Ubuntu 9.10: the koala is facing the cloud

Posted Dec 3, 2009 15:30 UTC (Thu) by nix (subscriber, #2304) [Link]

[Ubuntu One] is ideal for people that have an Ubuntu netbook or laptop that they use regularly in their garden or on a terrace.
Not unless your connection to your ISP is a hell of a lot faster than mine it isn't (and if *that's* true, it's probably metered). For this application a simple wifi network and a frontend to rsync are surely preferable.

Where cloudy things, er, shine is the ability to sync possibly many systems to many other systems that are a lot further away than your garden, without needing to set up authorization between all the sources and all the targets. This doesn't really strike me as a terribly common use case, but then I don't even use gmail so I'm obviously stuck in the past with a bizarre desire to keep my private data private on systems I control. :)

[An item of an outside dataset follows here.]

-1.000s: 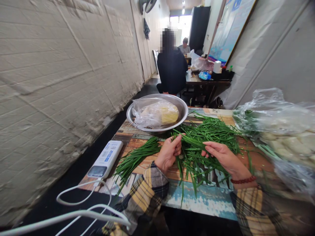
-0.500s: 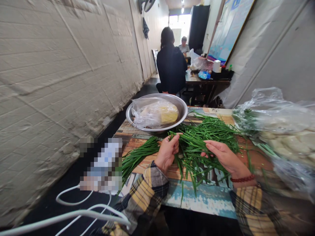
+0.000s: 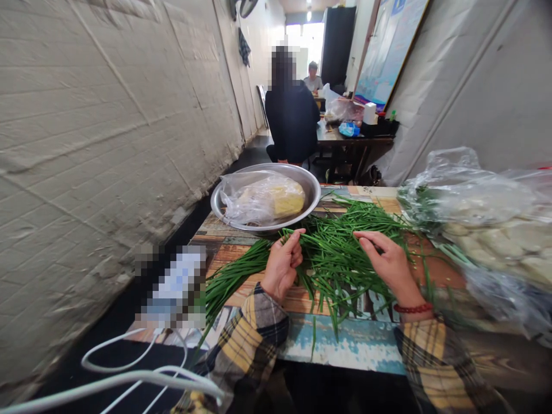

one or more nodes (servers with a KVM hypervisor running virtual machines).
Given that, it's a shame that, in x86-64 Ubuntu 9.10, at least one of the video drivers normally best suited for KVM (vmware) carries out SSE2 operations (at least it's probably the vmware driver). It's quite entitled to do that (SSE2 is part of the x86-64 ABI), but KVM doesn't emulate SSE2 instructions yet, so kicking up an Ubuntu 9.10 instance leads to massive CPU consumption and logflooding with 'emulation failed' messages (thankfully ratelimited or there'd be hundreds of thousands of them a second).

Ubuntu 9.10: the koala is facing the cloud

Posted Dec 3, 2009 15:39 UTC (Thu) by johnflux (guest, #58833) [Link]

I just wish Kubuntu wasn't such a second class citizen. For the things listed, how do these fit in with Kubuntu?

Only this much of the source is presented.